Ребята, по указаниям Андрея, принялись за устройство лабаза. На Урале охота эта применяется довольно часто, и Андрей знал, как устраивается лабаз. Дело было по существу нехитрое. Падаль вытащили на середину и снова набросали на нее хворосту. В известном отдалении от нее Андрей выбрал дерево, с которого было бы удобно стрелять. Это оказались две тесно сросшиеся ели. На них, на высоте примерно двух сажен, устроили из переплетенных между собой ветвей и сучьев горизонтальное, аршина на два, сиденье. Ниже сиденья все ветви на дереве обрубили, чтобы затруднить медведю доступ на дерево в случае неудачи.
Вечером на лабаз охотники заберутся при помощи веревочной лестницы или приставив лесину с не совсем обрубленными сучьями, и там будут ждать медведя.
Окончив всю работу и, по возможности, уничтожив следы своего пребывания на поляне, ребята пошли к избушке отдохнуть.
Дорогой Андрей рассказал ребятам, что знал про эту охоту.
Медведь очень хитер. Задрав лошадь, он не стал есть ее, так как боялся, что люди хватятся лошади, пойдут ее искать и помешают ему. Кроме того, он не любит парного мяса и ждет, когда оно немножко испортится. Зная, что падаль от него не уйдет, он спокойно, без помехи, доедает ее в последующие ночи.
– Почему он нападает на скот? – спросил Пимка. – Неужели ему мало пищи в лесу?
– Конечно, хватило бы, – ответил Тошка. – Видел, что едят наши Спирька с Лаврушкой? Кроме того, он ловит молодых козлят, птиц, ночующих на земле, стряхивает с дерева намокших от дождя молодых рябчиков, ловит мышей. Но теперь дело к осени. Этого корму не хватает. Да и перед тем, как ложиться в берлогу, он старается отъесться. Здесь, на Северном Урале, медведь рано ложится в берлогу. Верно, Андрюха?
– К половине сентября он уже приготовит берлогу, – ответил Андрей.
– Вот видишь. Поэтому зверь и нападает на скот. Случается даже, и на человека.
Ребятам всем хотелось пойти ночью на лабаз. Чтобы не вышло споров, кинули жребий. Он достался Яну. Ребята ему и Андрею страшно завидовали. Прав Андрея, зная его охотничью страсть, никто не оспаривал. Дед, узнав, что с Андреем идет Ян, тоже успокоился. Опасаясь свирепости зверя, он побоялся бы отпустить одних ребят.
...Ночь была тихая, темная, какие бывают в августе. Прижавшись к стволу ели, охотники замерли.
На лабазе ни разговаривать, ни шевелиться нельзя, иначе зверь учует и не придет.

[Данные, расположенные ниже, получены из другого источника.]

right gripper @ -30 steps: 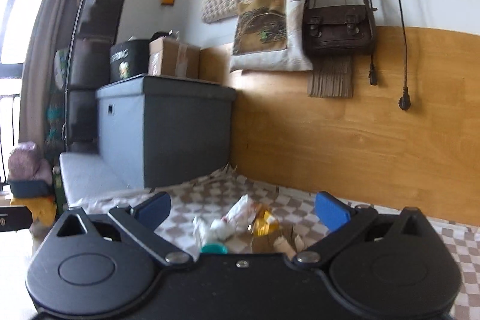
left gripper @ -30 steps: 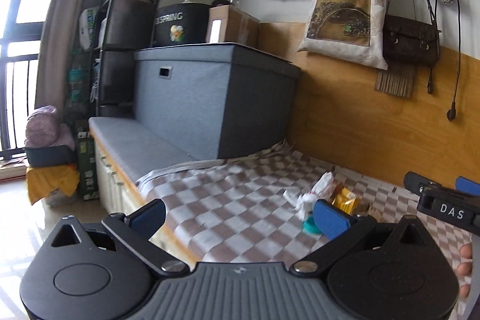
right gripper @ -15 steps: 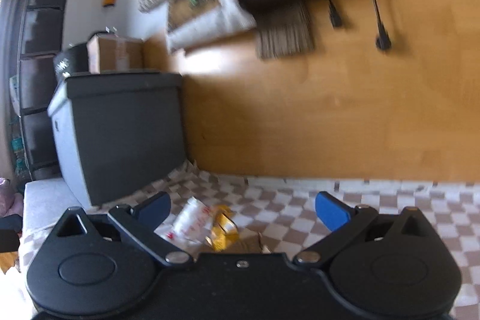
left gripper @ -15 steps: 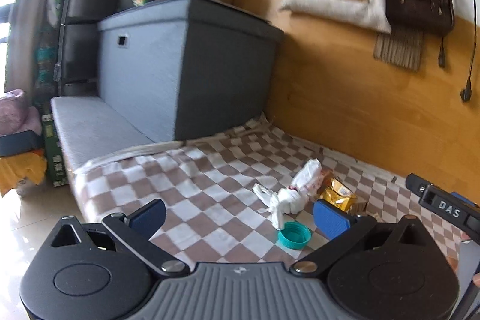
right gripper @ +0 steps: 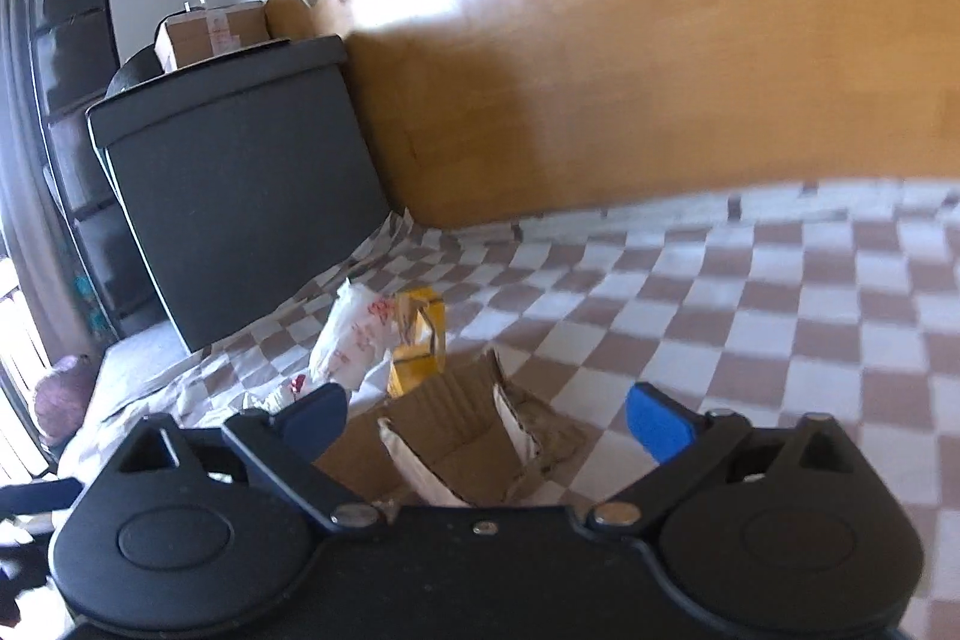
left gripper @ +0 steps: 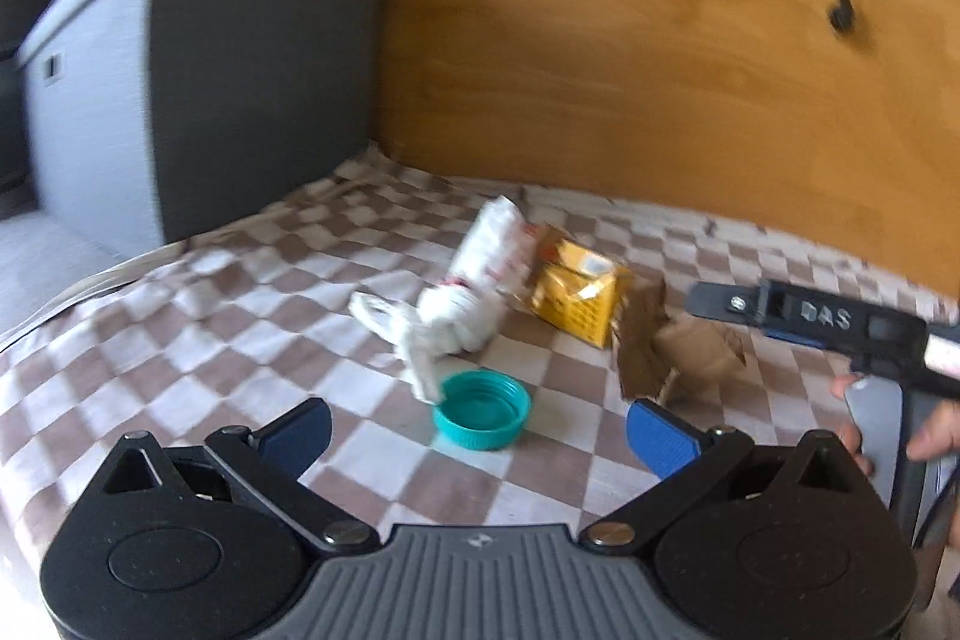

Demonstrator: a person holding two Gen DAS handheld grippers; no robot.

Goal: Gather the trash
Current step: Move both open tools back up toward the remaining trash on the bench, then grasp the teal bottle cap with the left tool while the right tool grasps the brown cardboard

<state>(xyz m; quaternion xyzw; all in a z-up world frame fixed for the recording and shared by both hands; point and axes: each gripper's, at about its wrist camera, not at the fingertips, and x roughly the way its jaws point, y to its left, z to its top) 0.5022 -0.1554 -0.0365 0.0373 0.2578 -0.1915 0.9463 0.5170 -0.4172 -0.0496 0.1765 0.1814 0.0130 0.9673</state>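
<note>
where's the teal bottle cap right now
In the left wrist view the teal bottle cap lies open side up on the checkered cloth, between the open left tool's fingers, beside the crumpled white wrapper.

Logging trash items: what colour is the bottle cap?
Teal; the cap shows best in the left wrist view, lying open side up on the checked cloth.

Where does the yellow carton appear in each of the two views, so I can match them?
Left wrist: the yellow carton lies right of centre, between the white wrapper and the torn cardboard.
Right wrist: the yellow carton is left of centre, behind the cardboard.
Shared landmark: the grey box.
</note>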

Понемногу начала оживать лесная тишь. Вот заревел, точно ухнул в пустую бочку, лесной козел... Раздался треск. Охотники насторожили уши. С шумом пролетело несколько птиц. И опять молчание. Так прошло с полчаса.
У охотников затекли ноги от усталости. Вдруг где-то поблизости снова стал слышаться легкий треск. Андрей тихонько толкнул Яна, тот кивнул головой. Зверь ходил, очевидно, кругом.

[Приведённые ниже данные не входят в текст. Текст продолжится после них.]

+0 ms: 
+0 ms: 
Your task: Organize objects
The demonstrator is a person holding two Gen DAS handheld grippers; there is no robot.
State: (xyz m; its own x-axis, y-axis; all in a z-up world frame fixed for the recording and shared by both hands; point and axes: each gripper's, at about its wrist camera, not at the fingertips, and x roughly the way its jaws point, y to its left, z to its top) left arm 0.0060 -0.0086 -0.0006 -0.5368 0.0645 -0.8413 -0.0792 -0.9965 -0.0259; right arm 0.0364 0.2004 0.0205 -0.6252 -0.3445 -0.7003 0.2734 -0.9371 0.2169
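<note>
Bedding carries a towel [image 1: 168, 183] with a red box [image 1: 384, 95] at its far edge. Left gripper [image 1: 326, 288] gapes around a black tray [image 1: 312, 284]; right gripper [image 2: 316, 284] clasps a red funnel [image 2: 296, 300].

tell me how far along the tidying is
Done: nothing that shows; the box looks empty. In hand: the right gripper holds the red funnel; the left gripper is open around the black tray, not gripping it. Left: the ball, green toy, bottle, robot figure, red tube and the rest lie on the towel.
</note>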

Эти томительные минуты тянулись бесконечно долго. Прошло, вероятно, более часа. Потом все стихло. Зверь учуял что-то подозрительное и ушел.
Охотники вернулись утром ни с чем.
К следующему вечеру у Яна разболелись зубы и, не будучи уверенным, что медведь придет и сегодня, он предпочел ночевать в тепле.
Федька привязался к Андрею.
– Возьми меня.
– Ты ведь струсишь, – пошутил Андрей.
– Я? С чего ты взял? – обиделся Федька. – А вижу я даже лучше твоего.
– А на кой шут ты мне? Аптека твоя там не понадобится. Выпалишь раньше времени, испортишь все дело. Только возиться с тобой там придется.
– Ну вот... Что я?..
В конце концов Андрюха все же согласился, хотя с большим сомнением. Федьку ребята любили, но у каждого человека есть свои слабости. Все знали, что «аптекарь» терялся в минуту опасности и мог наделать непоправимых глупостей. Но Андрей не устоял перед общими просьбами, хотя и ругал себя за это. Он знал, что в охотничьем деле, в особенности, когда идешь на такого опасного хищника, где приходится рисковать жизнью, подобные поблажки, бывает, кончаются трагически.